# PROVIDED DATA:
──────────
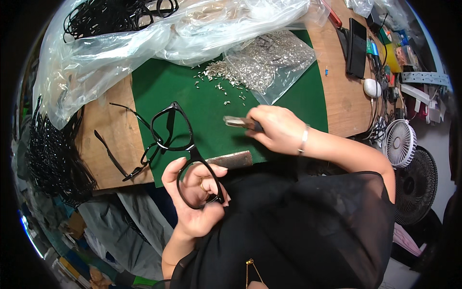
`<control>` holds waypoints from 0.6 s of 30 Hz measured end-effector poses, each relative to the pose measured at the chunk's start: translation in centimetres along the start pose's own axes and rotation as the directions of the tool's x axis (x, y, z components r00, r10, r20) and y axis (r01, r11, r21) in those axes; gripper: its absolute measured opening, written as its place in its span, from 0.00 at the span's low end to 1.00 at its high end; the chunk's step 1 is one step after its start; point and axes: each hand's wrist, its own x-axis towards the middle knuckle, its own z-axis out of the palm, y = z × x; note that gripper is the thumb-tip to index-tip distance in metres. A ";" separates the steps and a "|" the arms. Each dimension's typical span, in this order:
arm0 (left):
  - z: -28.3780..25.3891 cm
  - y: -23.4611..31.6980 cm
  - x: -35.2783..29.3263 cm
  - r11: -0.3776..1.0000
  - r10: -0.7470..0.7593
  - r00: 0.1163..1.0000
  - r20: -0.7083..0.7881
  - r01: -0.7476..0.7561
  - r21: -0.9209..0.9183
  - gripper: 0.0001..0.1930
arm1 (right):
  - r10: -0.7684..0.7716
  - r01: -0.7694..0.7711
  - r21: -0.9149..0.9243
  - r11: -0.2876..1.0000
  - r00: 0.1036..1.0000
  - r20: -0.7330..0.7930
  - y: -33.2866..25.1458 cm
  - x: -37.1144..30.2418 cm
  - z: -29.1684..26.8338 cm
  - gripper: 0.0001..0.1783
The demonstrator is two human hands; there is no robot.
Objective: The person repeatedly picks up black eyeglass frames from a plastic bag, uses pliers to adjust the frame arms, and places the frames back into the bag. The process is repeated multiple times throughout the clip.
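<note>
My left hand (197,192) is closed around one rim of a black eyeglass frame (192,144), holding it up at the near edge of the green mat (192,82). The frame's other rim rises toward the far left. My right hand (279,129) grips a pair of pliers (237,122), whose metal jaws point left over the mat, apart from the frame. Another black eyeglass frame (131,174) lies on the wood just left of the mat, partly behind the held one. Beyond my right hand, small silver metal parts (216,72) are scattered beside a clear bag (279,58) full of them.
Large clear plastic sheeting (192,38) covers the far left, with heaped black frames (110,19) behind it. More black frames (57,154) hang at the left edge. A flat metal piece (233,159) lies at the mat's near edge. A phone (356,48), cables and fans (400,143) are right.
</note>
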 end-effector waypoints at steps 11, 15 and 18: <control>0.2 0.1 -1.1 0.876 -0.404 0.911 0.084 0.412 -0.251 0.36 | -0.069 0.053 -0.192 0.980 0.995 -0.077 -0.1 0.7 1.3 0.08; 0.3 -1.5 -1.2 0.920 -0.392 0.917 -0.072 0.391 -0.024 0.09 | 0.068 -0.037 0.241 0.970 0.990 -0.121 -3.2 -0.9 -0.9 0.08; 2.7 -2.2 -0.6 0.938 -0.310 0.920 -0.239 0.336 0.078 0.16 | 0.127 -0.017 0.537 0.843 0.977 -0.169 -5.6 -1.6 0.1 0.08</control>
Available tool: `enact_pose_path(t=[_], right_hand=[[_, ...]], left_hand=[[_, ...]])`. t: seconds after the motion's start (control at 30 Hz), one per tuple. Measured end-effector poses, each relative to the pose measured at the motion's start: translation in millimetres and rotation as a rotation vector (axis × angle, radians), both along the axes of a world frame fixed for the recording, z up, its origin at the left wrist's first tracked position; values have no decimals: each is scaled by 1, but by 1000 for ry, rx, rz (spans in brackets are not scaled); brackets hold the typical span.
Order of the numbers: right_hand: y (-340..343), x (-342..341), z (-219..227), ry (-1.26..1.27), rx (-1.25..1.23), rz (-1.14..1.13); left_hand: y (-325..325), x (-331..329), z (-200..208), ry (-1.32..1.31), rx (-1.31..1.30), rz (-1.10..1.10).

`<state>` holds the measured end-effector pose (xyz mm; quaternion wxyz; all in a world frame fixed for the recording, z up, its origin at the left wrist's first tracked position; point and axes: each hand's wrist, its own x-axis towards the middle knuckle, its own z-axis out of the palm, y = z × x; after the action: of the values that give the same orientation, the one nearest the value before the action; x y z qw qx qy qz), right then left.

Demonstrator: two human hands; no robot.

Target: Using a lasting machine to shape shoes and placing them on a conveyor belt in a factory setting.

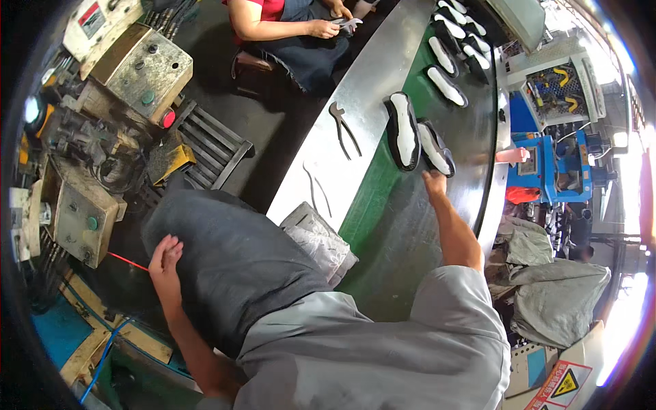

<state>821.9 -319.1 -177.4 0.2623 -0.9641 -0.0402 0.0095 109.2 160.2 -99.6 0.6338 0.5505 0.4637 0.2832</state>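
My right hand (pixel 434 182) reaches out over the work table and grips the near end of a black shoe upper with a white bottom (pixel 433 145). It lies bottom up, and my fingertips are partly hidden behind it. Close on its left is a second black shoe upper (pixel 406 130), also with its white underside showing. Beside my dark-trousered thigh, my left hand (pixel 166 256) hangs with loosely bent fingers and nothing in it. Pincers (pixel 344 130) lie on the table's metal strip, nearer the far end than a thin pair of handles (pixel 316 188).
More shoe uppers (pixel 447 85) lie along the green and grey table toward the far end. A grey patterned cloth (pixel 318 242) sits at the near table edge. Machines with control boxes (pixel 140 72) stand left. Across the metal edge, a co-worker (pixel 283 31) sits handling a pale piece.
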Motion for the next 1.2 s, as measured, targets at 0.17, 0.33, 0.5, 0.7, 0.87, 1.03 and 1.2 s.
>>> enact_pose_path(t=[0.17, 0.33, 0.5, 0.7, 0.87, 1.03, 1.2], right_hand=[[93, 57, -4, 156, -20, 201], [148, 40, 1, 196, 18, 245], [139, -32, -3, 317, 457, 159], [122, -160, 27, 594, 842, -24], [197, -295, 118, 693, 830, 161], [265, -403, 147, 645, 601, 558], [306, -459, 179, 992, 552, 799]], left_hand=[[0, -42, 11, 262, 22, 5], [-7, -16, 40, 263, 25, 50], [-10, 74, 44, 128, 0, -45], [-22, 194, 57, -117, -55, -354], [-26, 261, 56, -294, 39, -467], [5, 238, 76, -107, 415, -215], [15, 96, 93, -11, 461, -44]])
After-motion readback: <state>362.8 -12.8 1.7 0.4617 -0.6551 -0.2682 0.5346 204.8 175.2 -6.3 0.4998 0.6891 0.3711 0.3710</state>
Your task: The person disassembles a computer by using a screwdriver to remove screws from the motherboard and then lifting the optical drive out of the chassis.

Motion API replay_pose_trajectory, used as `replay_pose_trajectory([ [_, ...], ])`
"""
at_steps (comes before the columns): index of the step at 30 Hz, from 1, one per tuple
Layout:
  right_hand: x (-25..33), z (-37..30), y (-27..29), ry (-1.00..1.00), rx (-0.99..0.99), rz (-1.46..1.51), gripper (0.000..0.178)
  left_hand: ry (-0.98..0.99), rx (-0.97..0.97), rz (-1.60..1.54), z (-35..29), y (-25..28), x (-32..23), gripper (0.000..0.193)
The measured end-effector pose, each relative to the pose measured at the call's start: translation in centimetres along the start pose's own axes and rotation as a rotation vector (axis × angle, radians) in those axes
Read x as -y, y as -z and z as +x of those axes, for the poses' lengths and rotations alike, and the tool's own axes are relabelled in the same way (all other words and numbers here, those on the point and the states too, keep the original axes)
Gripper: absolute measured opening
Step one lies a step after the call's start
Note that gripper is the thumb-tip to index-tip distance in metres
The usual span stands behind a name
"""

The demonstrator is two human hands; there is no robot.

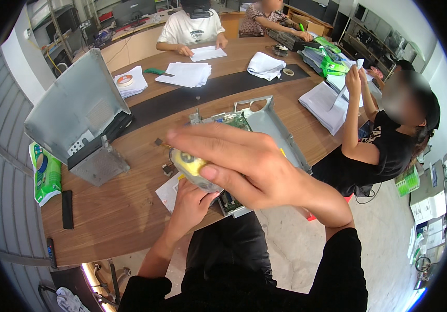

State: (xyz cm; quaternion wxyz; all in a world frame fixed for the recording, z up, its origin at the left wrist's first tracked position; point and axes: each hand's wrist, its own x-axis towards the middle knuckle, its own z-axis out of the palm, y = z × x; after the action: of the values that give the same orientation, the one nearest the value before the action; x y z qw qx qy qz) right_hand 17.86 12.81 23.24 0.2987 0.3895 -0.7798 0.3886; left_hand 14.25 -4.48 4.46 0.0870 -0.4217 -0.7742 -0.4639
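Note:
My right hand (pixel 254 166) is raised close to the camera above the table. Its fingers and thumb close around a rounded, clear-and-yellow thing (pixel 195 165), perhaps a tool handle; its lower end is hidden. Just below it, my left hand (pixel 192 200) is closed at the near edge of an open metal computer case (pixel 284 136). What its fingers grip is covered by the right hand and the yellow thing. A green circuit board (pixel 239 121) shows inside the case, largely behind my right hand.
A grey metal cover (pixel 72 99) stands at the left, beside a green packet (pixel 46 174) and a black bar (pixel 67 209). Paper stacks (pixel 184 74) and a folded white cloth (pixel 266 66) lie farther back. A person in black (pixel 390 138) sits at the right; others work across the table.

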Motion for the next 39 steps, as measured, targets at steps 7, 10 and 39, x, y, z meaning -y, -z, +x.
replay_pose_trajectory([
  [7, 1.5, 0.1, -0.3, -0.286, -0.011, -0.244, 0.042, 0.058, -0.083, -0.089, 0.3, -0.4, -0.1, 0.017],
  [10, -0.8, 0.4, -0.3, 0.036, -0.021, -0.176, 0.042, 0.103, 0.007, -0.064, -0.1, -0.3, 0.1, 0.016],
  [39, -0.3, 0.6, 0.4, 0.129, 0.109, -0.04, 0.038, 0.044, -0.047, -0.075, 0.0, -0.5, -0.1, 0.014],
])
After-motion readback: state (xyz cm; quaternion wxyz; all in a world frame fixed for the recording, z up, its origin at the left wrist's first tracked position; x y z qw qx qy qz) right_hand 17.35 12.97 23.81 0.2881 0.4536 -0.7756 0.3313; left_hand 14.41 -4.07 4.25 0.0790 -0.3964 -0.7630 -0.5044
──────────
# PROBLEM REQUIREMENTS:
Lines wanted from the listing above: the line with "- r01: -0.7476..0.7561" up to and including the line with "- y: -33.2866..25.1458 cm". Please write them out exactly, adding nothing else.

# FINISHED EXERCISE:
  - r01: -0.7476..0.7561
  - r21: -0.9209..0.9183
  - gripper: 0.0001..0.1930
arm1 (right):
  - r10: -0.7684..0.7716
  - r01: -0.7694..0.7711
  - r21: -0.9149..0.9243
  - r11: -0.2876..1.0000
  - r00: 0.1036..1.0000
  - r20: -0.7330..0.7930
  - y: -33.2866..25.1458 cm

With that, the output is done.